It's not clear to me, however, what is the standard-compliant way to convert uint64_t to poly64_t and (least significant part of) poly128_t to uint64_t.
poly8_t, poly16_t, poly64_t and poly128_t are defined as unsigned integer types. It is unspecified whether these are the same type as uint8_t, uint16_t, uint64_t and uint128_t for overloading and mangling purposes.
ACLE does not define whether int64x1_t is the same type as int64_t, or whether uint64x1_t is the same type as uint64_t, or whether poly64x1_t is the same as poly64_t for example for C++ overloading purposes.
source: https://developer.arm.com/documentation/101028/0009/Advanced-SIMD--Neon--intrinsics
Above quotes opens some scary possibilities in my head like perhaps the bit order is flipped, or there's some padding, or who knows, maybe these are some structs.

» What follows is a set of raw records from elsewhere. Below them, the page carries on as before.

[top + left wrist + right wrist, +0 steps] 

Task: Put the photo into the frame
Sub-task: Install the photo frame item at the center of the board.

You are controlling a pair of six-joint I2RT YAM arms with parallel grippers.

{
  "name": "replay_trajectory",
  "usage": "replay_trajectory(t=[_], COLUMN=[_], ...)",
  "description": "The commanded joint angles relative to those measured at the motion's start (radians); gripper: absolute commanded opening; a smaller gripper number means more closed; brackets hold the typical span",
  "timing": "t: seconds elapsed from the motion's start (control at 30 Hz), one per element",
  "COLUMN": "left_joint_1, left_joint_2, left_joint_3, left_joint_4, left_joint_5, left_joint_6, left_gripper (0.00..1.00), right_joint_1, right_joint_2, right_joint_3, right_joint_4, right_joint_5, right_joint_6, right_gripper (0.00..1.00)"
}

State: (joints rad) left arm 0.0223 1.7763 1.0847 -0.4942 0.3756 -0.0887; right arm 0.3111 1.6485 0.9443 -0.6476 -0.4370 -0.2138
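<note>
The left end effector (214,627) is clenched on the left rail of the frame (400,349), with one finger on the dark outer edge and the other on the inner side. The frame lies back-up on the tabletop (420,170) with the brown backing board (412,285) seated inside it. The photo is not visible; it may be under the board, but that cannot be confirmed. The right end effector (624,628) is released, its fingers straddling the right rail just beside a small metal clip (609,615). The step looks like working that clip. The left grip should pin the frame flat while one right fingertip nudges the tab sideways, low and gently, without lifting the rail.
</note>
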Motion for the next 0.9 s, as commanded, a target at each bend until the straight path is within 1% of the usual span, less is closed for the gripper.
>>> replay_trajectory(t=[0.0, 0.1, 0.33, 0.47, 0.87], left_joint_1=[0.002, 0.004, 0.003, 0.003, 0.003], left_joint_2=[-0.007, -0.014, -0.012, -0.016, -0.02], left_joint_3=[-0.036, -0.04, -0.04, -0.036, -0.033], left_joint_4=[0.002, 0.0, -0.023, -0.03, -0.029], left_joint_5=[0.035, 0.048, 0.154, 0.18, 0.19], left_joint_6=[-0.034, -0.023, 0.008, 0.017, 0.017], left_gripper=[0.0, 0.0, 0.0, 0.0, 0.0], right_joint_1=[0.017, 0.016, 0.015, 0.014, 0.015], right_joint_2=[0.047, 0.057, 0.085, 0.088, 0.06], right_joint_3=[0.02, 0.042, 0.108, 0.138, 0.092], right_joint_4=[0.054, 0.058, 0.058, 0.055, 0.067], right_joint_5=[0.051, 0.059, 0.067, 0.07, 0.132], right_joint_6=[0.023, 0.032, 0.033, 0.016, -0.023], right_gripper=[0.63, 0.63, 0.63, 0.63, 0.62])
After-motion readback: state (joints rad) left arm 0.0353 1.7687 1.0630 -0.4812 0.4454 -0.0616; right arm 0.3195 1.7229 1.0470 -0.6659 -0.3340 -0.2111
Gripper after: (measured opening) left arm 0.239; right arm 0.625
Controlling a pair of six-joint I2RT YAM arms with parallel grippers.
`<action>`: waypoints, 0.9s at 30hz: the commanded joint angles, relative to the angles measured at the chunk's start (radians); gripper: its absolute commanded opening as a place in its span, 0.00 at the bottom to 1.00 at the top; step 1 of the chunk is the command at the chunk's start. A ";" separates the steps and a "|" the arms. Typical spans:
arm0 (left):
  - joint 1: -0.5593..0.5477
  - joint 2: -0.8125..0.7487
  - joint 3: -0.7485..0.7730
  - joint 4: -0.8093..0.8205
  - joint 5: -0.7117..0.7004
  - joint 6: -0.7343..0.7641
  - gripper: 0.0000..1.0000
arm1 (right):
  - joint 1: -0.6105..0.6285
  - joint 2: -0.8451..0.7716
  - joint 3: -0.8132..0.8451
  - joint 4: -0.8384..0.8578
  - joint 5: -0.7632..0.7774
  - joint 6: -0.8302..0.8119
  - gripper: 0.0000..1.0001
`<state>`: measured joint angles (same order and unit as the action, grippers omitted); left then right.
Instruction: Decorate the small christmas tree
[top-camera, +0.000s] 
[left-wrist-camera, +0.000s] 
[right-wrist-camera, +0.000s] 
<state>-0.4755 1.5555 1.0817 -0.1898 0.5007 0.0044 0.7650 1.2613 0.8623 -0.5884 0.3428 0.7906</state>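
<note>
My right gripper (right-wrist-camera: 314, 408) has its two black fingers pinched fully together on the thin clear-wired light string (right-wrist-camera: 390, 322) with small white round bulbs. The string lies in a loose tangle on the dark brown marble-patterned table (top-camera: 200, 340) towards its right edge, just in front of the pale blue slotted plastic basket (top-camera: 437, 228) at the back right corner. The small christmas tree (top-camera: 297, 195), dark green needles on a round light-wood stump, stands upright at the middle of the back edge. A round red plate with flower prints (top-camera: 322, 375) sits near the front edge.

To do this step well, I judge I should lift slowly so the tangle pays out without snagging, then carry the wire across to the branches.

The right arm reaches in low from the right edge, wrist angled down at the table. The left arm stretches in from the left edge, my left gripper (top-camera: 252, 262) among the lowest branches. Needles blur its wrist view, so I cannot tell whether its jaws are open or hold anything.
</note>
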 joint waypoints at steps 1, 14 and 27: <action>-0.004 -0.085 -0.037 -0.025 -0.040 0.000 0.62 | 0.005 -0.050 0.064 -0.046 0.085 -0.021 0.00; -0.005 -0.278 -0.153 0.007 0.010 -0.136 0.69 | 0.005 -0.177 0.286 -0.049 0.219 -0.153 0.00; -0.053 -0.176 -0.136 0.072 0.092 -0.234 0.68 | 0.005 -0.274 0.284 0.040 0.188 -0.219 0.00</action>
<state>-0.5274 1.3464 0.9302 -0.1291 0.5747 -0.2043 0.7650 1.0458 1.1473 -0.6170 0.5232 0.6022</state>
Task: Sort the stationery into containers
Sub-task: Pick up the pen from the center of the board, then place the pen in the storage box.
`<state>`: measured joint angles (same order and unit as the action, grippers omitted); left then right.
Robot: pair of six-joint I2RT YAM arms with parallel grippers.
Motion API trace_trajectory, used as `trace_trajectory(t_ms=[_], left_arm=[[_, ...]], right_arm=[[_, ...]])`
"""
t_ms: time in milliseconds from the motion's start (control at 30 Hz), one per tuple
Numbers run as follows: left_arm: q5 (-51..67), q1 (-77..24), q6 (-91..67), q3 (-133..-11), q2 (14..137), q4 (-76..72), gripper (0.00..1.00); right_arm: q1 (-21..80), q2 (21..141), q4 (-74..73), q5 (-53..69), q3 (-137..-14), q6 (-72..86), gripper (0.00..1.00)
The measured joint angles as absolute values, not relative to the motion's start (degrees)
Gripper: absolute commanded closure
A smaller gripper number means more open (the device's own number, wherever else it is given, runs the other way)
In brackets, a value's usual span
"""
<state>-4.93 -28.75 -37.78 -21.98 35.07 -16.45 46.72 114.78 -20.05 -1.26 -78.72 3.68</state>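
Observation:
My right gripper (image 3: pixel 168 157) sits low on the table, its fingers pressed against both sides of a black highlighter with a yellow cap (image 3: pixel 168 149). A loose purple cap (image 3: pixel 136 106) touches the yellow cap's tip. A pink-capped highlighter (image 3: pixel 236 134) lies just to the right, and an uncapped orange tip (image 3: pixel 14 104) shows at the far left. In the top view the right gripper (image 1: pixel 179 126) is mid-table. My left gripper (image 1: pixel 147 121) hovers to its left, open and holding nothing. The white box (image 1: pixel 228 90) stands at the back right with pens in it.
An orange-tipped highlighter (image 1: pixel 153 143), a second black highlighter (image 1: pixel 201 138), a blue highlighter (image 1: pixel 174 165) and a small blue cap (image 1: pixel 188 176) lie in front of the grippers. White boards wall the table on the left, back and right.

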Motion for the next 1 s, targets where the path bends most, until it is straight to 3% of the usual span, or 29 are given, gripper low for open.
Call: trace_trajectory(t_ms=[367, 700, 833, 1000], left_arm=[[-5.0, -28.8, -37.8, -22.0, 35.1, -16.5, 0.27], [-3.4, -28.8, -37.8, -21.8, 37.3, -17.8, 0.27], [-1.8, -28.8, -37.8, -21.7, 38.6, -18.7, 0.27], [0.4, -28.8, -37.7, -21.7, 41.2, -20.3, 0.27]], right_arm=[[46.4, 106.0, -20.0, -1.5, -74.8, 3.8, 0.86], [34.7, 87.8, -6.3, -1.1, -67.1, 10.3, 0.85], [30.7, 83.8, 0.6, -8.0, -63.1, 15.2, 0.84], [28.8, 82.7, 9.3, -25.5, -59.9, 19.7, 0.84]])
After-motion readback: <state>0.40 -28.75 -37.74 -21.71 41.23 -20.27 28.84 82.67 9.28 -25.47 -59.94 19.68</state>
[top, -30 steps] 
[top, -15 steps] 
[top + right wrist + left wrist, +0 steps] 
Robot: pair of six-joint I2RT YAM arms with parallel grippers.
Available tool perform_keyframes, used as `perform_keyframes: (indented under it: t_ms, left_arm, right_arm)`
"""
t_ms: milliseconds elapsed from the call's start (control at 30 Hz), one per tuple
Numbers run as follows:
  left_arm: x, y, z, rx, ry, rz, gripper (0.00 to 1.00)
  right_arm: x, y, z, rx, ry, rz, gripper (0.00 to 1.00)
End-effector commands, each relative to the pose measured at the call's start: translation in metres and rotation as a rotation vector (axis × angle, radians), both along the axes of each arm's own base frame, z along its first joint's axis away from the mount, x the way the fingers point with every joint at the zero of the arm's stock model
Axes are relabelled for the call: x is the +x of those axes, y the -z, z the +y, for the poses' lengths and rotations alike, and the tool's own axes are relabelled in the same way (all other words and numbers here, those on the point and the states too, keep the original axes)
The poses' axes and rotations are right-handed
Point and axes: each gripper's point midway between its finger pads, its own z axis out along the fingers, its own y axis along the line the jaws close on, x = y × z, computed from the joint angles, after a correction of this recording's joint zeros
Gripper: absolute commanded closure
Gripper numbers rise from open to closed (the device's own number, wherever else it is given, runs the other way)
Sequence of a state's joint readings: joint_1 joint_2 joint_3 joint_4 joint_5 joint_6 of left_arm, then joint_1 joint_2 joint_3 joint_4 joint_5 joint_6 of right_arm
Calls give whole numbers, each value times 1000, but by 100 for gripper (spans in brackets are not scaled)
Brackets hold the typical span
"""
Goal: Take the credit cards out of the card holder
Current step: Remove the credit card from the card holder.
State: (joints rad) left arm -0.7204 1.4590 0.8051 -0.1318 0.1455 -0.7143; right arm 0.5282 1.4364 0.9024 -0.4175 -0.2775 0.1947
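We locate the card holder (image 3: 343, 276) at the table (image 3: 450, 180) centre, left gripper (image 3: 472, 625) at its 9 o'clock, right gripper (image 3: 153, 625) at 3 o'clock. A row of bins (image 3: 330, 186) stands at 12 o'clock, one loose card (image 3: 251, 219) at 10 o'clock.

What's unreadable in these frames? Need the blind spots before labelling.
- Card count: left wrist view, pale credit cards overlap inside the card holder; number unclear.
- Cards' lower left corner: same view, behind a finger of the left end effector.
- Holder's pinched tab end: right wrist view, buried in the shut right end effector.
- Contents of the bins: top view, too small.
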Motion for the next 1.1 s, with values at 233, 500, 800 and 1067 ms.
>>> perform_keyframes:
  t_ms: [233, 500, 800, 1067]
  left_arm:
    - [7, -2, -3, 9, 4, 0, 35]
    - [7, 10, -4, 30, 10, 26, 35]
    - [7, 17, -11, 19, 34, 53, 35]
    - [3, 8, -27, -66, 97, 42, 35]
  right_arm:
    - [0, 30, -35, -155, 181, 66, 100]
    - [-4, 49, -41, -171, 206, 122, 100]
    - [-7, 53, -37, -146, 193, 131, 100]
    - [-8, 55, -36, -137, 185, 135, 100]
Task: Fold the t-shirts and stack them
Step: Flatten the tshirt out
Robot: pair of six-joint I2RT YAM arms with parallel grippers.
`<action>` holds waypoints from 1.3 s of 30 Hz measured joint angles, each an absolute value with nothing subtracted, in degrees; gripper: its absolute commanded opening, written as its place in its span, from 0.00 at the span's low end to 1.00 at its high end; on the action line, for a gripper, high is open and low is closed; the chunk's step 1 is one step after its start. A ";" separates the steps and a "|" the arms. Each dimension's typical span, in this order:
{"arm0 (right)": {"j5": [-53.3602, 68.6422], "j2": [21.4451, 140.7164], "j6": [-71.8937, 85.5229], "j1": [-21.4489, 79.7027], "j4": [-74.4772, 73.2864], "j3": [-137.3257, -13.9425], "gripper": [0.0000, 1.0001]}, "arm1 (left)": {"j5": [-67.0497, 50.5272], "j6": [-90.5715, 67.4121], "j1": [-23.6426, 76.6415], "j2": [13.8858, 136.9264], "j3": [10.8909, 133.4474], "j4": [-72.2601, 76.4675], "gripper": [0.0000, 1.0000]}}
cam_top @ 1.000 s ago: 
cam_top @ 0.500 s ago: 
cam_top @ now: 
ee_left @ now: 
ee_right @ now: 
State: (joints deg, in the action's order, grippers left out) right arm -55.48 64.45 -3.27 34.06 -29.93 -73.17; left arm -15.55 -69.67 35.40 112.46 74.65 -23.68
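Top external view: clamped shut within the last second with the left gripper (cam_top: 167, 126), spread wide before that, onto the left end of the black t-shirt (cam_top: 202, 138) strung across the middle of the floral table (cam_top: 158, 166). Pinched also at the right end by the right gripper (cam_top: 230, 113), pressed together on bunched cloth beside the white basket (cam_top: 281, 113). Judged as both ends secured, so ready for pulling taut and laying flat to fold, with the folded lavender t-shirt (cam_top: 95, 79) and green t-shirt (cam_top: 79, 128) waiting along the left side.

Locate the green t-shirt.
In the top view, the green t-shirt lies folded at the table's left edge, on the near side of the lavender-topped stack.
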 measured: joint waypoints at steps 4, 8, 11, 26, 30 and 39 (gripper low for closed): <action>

So far I've come out with these two:
poly64_t uint64_t_to_poly64_t(uint64_t x) {
return vget_lane_p64(vcreate_p64(x), 0);
}
uint64_t less_sinificant_half_of_poly128_t_to_uint64_t(poly128_t big) {
return vgetq_lane_u64(vreinterpretq_u64_p128(big), 0);
}
But they seem cumbersome (as they go through some intermediary stuff like poly64x1_t), and still make some assumptions (like that poly128_t can be treated as a vector of two uint64_t, and that the the 0-th uint64_t will contain the "less significant coefficients", and that least significant polynomial coefficient will be at the least significant uint64_t's bit).
OTOH it seems that I can simply "ignore" the whole issue, and just pretend that integers are polynomials as the two functions produce the same assembly:
__attribute__((target("+crypto")))
uint64_t polynomial_mul_low(uint64_t v,uint64_t w) {
const poly128_t big = vmull_p64(uint64_t_to_poly64_t(v),
uint64_t_to_poly64_t(w));
return less_sinificant_half_of_poly128_t_to_uint64_t(big);
}
__attribute__((target("+crypto")))
uint64_t polynomial_mul_low_naive(uint64_t v,uint64_t w) {
return vmull_p64(v,w);
}
that is:
fmov d0, x0
fmov d1, x1
pmull v0.1q, v0.1d, v1.1d
fmov x0, d0
ret
also, the assembly for uint64_t_to_poly_64_t and less_sinificant_half_of_poly128_t_to_uint64_t seems to be a no-op, which supports the hypothesis that there are no steps involved in conversion, really.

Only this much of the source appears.